Boaz Johnson is professor of theology at North Park University in Chicago. Growing up among the desperately poor in New Delhi, India, Johnson witnessed friends vanish into slavery and lives of brutal exploitation.  Johnson combines his work as a theologian with his work as a modern abolitionist, speaking on the role of faith in creating a world free from slavery. Professor Johnson hopes that educating our youth about modern slavery will raise a new generation of abolitionist Josiahs, modeled after the child in the Bible whose faith and dedication led to a renewal of justice-seeking spirituality in the Kingdom of Judah. 

 

Artemis Gaye fled the Liberian Civil War with a vivid memory of the ambiguity of the history of his native land, an African nation founded by former American slaves.   As a living descendant of Abduhl Rahahman and Isabella, two former slaves whose miraculous journey to freedom was immortalized in the PBS documentary, Prince Among Slaves (2008), he is passionate about the preservation and recovery of their legacy and that of others long forgotten or lost.  Mr.

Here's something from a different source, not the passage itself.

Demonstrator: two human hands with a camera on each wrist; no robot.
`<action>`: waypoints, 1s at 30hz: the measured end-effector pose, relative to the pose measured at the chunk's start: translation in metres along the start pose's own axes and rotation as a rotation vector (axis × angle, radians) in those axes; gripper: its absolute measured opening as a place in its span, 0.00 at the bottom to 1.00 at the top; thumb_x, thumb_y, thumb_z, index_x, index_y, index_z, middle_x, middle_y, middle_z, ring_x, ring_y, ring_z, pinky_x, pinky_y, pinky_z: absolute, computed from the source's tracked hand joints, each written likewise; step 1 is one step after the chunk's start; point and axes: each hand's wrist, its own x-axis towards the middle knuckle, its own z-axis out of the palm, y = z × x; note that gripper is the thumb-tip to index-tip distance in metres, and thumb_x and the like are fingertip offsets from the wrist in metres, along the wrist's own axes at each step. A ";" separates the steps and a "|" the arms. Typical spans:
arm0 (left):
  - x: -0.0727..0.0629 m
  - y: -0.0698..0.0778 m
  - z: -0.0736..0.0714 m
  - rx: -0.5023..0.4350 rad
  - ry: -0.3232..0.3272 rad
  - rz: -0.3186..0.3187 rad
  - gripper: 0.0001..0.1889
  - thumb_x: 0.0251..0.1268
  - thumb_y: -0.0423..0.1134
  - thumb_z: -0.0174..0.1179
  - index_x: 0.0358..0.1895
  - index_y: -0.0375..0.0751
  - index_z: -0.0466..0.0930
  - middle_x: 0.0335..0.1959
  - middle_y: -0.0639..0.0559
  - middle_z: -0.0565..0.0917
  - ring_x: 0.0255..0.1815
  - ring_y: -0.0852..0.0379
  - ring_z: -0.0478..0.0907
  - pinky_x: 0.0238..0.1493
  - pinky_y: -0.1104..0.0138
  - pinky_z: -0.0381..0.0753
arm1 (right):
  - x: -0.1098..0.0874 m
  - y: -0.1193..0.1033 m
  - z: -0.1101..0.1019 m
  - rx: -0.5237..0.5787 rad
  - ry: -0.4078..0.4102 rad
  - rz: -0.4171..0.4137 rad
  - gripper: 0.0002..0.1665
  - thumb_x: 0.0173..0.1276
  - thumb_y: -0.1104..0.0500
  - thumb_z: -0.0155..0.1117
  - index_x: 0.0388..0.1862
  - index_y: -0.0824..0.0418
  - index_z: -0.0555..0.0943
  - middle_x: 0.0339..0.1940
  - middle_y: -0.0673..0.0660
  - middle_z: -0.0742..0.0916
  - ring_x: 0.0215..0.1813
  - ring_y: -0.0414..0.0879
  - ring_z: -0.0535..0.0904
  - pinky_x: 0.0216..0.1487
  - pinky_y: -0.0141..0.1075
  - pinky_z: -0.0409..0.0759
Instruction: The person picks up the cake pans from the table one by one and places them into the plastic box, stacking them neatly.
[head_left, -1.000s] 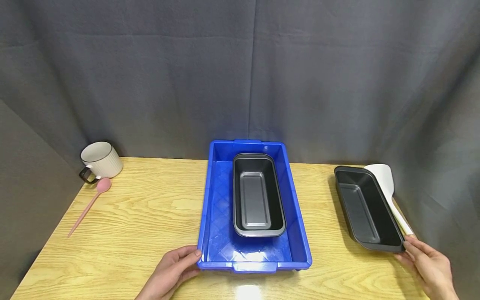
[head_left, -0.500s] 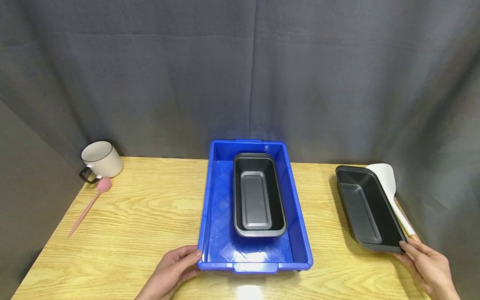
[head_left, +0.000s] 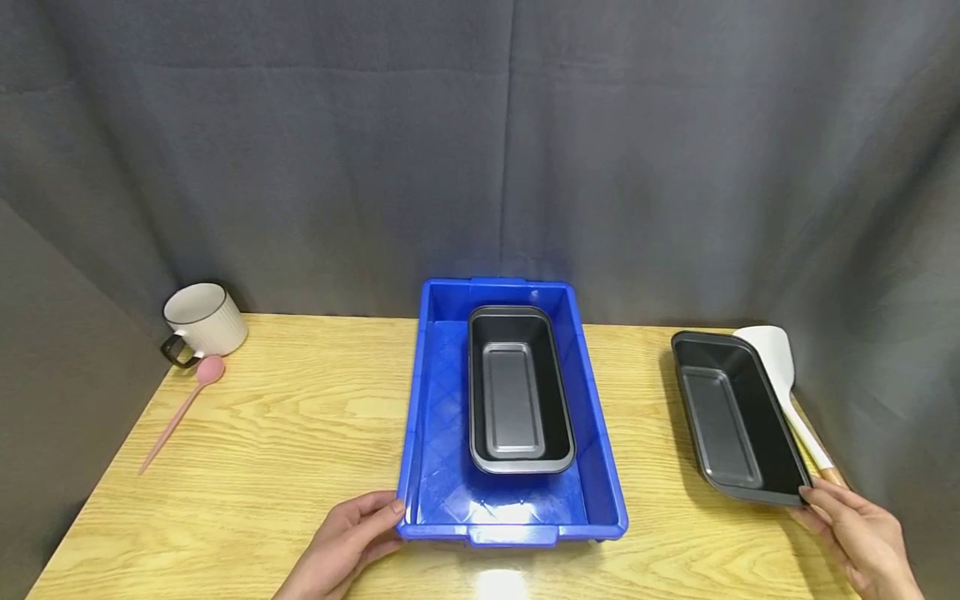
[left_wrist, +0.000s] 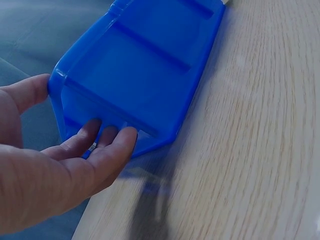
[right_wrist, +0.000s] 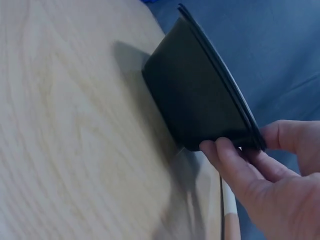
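Note:
My left hand [head_left: 351,535] grips the near left corner of a blue plastic bin [head_left: 438,467], thumb on the rim and fingers against the outer wall, as the left wrist view shows. Inside the bin lies a dark loaf pan [head_left: 513,400]. A second dark loaf pan [head_left: 722,427] stands on the table at the right. My right hand [head_left: 858,533] pinches its near right corner, the thumb on the rim and the fingers [right_wrist: 231,162] under it. Beside that pan a white spatula [head_left: 772,358] with a wooden handle end lies partly hidden.
At the far left a white ribbed mug [head_left: 206,321] with a black handle is near the back edge. A pink spoon [head_left: 180,410] lies just in front of it. Grey curtain [head_left: 330,167] hangs along the table's back and sides.
The thumb of my right hand has shifted slightly inward on the pan's corner, and the pan sits a touch further right. My left hand keeps its hold on the bin.

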 end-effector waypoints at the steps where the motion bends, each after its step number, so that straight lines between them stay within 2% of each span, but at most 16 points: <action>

Gaye is President of the Board of Directors for the Prince Ibrihima and Isabella Freedom Foundation and is currently pursuing his PhD in Ethics at Loyola.

 

John Donoghue’s 2009 spring semester History 300 students organized and raised the funds for the “Slavery and Abolition: Then and Now” symposium.  Donoghue’s forthcoming book with the University of Chicago Press, ‘Fire Under the Ashes’: The English Revolution and the Atlantic World argues that the first organized attempt to end slavery in the colonies developed as slavery itself took form, thus backdating by nearly a century the formation of what scholars traditionally recognize as the rise of abolitionism. Donoghue has also published articles on the seventeenth century origins of “kidnapping” as it relates to slave labor and the part similar techniques play in human trafficking in today’s global economy. After teaching in public schools for close to a decade, Donoghue is in his second year as assistant professor of history at Loyola.